Laying a stymie - using your own ball to block the path to the hole of your opponent - used to be a legitimate tactic in match play
Sixty years ago, in the code of rules effective from 1st January 1952, the stymie, always a contentious part of the game, was consigned to obsolescence. More favoured on one side of the Atlantic than the other, a unified stance on this issue (and others) finally came at a meeting in 1951. The Shell International Encyclopedia of Golf reports that 'a joint committee of the R. and A. and the USGA was joined by representatives from the Commonwealth' and to what must have been the pleasure of the USGA, the following conclusion was reached: 'the R. and A. agreed to abolish the stymie'.
How golf's lexicon ever came to contain such a word remains unclear. Its use as a tactic on the golf course is more easily attributable and dates from when players didn't pick the ball up until they had holed out. It was inevitable that one would sometimes get in the way of the other, though early rule-makers did make the stipulation that for a stymie to be valid, the balls must be at least six inches apart.
Jones' Realization
As a ploy, the stymie later helped in shaping the game's history. When, in 1930, Bobby Jones achieved the Grand Slam, he was taken to an extra hole by Cyril Tolley in the British Amateur. With his own ball 10 feet from the hole in two and Tolley's seven feet away in three, his position called for a subtle line of thinking, one which Ron Rapoport later described in his book, The Immortal Bobby: 'It was not as important for him to sink the putt, he realized, as it was not to overrun the hole. If he could keep his ball between Tolley's and the cup, the Englishman would be stymied.'
Tolley's only remaining hope when this occurred lay in chipping over his opponent's ball, something he valiantly tried. But while Jones expressed his regret that the match should end under such circumstances, he was in truth an avid supporter of the stymie and always argued for its retention in the rules - an advocacy which was more admired in the Old World than it was in the New.
Unpopular in America
Swaying American opinion was the way the stymie influenced some important matches, such as the US Amateur final between Jack McLean and John Fischer in September 1936. One down, Fischer missed a five-foot putt at the 34th, but luckily blocked McLean's way. Fischer halved the hole as a result and later won the match at the 37th. The USGA, meanwhile, canvassed opinion on the stymie. 'Few like it, and it is predicted the USGA will drop it from the Rules,' says the 20th Century Golf Chronicle in reflecting the mood of the time.

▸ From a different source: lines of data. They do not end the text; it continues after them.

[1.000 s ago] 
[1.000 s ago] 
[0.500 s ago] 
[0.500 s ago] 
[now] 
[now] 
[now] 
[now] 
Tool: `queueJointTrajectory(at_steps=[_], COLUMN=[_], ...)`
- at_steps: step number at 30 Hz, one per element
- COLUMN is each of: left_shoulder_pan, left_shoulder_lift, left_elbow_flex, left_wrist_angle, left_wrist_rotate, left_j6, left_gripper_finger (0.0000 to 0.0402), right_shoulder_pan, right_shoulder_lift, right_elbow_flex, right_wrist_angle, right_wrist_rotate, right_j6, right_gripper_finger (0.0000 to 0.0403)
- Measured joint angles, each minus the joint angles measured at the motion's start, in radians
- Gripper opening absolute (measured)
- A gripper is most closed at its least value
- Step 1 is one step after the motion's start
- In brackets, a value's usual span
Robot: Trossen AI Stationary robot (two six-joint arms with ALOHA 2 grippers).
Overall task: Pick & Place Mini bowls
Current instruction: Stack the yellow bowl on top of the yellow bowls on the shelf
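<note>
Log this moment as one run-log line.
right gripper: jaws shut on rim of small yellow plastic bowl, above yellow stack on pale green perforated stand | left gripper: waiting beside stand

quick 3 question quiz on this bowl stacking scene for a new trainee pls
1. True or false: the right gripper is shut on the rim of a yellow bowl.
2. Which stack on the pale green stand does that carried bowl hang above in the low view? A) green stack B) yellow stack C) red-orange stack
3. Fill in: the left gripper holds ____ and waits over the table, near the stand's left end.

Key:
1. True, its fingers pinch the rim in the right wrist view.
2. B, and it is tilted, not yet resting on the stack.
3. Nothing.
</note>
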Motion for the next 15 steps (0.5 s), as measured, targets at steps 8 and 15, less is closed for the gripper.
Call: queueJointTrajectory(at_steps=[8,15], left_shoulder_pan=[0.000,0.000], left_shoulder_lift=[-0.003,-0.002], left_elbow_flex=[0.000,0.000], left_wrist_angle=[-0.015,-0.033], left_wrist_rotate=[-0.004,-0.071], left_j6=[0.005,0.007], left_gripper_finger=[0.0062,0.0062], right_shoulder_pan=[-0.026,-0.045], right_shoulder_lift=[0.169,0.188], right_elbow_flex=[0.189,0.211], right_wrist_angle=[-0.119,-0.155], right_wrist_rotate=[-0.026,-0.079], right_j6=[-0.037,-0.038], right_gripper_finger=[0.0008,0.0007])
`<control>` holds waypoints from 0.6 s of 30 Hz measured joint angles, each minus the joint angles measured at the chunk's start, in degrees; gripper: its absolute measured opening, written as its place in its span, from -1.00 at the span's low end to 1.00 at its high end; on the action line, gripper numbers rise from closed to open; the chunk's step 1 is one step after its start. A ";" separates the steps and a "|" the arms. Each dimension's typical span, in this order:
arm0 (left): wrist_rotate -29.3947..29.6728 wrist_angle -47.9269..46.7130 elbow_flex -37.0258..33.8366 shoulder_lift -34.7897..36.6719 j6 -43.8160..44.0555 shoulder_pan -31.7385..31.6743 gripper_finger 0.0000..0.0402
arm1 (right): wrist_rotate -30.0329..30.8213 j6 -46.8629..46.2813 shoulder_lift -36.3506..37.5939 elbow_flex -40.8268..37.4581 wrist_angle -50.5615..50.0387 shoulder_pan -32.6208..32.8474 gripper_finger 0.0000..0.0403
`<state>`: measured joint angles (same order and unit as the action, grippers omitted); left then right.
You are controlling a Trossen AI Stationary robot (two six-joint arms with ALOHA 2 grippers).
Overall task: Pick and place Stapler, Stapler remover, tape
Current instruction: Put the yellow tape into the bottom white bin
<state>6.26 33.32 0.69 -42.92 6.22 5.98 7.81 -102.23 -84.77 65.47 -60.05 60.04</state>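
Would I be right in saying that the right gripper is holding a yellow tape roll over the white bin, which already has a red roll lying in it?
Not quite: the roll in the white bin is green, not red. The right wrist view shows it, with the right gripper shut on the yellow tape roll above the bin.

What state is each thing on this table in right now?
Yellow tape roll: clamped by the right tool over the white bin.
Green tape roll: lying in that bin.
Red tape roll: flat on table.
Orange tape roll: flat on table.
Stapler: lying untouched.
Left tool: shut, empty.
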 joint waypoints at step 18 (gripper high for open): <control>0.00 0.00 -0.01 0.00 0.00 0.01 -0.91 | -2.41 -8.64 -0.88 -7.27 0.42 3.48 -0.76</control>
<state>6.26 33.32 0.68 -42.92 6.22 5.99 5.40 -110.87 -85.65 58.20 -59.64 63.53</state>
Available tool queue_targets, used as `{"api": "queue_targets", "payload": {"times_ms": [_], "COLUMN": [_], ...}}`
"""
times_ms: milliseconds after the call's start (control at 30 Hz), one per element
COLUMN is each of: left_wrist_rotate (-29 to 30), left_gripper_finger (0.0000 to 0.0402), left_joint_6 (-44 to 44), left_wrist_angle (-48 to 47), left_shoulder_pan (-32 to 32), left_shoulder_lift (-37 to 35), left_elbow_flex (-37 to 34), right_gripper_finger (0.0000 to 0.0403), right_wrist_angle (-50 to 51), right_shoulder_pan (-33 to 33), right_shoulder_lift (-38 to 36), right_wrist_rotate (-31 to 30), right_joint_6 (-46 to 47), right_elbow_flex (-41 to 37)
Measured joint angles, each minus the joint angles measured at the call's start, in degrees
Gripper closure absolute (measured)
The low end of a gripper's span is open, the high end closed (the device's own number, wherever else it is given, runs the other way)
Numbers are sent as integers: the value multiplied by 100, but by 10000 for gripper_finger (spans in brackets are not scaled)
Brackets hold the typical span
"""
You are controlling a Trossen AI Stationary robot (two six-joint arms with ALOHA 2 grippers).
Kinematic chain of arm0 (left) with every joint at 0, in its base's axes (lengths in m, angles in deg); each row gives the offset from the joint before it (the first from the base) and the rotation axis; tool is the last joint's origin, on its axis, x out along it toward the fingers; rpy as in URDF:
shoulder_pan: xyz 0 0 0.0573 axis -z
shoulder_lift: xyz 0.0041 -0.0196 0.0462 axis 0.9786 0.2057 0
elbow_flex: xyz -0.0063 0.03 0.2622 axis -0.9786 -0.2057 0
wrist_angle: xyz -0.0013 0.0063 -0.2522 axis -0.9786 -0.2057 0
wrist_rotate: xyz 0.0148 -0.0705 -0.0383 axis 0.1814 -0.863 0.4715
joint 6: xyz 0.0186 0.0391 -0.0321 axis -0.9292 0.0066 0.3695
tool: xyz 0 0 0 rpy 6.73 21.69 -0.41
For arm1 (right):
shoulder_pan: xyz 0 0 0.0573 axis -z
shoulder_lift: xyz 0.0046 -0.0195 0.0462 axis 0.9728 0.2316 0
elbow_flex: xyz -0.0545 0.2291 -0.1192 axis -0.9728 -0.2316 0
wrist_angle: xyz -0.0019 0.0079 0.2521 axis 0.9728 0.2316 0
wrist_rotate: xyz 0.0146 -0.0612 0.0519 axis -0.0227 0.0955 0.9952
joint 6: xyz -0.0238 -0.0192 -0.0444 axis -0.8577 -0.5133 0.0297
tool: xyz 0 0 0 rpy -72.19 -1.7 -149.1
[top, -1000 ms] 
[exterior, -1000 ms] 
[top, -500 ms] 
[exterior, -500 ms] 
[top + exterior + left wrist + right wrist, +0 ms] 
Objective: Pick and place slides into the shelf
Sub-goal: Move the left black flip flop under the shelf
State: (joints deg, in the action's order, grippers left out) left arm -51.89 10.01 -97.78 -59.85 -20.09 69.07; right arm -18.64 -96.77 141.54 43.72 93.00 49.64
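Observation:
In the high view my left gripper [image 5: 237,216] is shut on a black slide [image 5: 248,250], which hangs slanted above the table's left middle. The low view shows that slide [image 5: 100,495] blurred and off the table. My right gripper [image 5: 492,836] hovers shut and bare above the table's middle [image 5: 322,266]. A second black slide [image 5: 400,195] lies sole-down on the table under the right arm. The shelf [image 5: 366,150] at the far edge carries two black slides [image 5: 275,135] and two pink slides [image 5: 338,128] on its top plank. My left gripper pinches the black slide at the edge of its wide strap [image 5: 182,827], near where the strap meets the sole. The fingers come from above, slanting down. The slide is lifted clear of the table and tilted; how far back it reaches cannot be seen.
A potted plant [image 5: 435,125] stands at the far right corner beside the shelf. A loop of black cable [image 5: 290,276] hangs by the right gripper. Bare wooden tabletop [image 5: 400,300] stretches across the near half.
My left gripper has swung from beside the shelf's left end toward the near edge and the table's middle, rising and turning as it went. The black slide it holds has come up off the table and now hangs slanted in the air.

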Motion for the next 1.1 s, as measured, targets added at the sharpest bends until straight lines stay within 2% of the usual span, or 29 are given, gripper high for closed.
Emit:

In the event, things progressed more slowly than had been anticipated. When, in 1938, the USGA legislated, it was to allow a ball within six inches of the cup to be lifted. As always, the British, who in the words of the Shell Encyclopedia, saw the stymie as 'a vital ingredient of the match play ethos,' were unmoved. Rapoport, in his book about Jones, also cites Old World reluctance at embracing change, 'especially as the alternative was lifting the ball, an abomination that could lead to such outrages as "surreptitious cleaning" and "inaccurate misplacement."'
The Stymie Abolished
The yielding of the British position eventually came at the 1951 meeting. The previous year, the USGA had finally abolished the stymie altogether, but this wasn't the only area where they and the R. and A. were at loggerheads. The Shell Encyclopedia testifies how golfers increasingly found conditions to be unlike the traditional Scottish links and that, prior to 1952, both bodies had ended up publishing their own set of rules.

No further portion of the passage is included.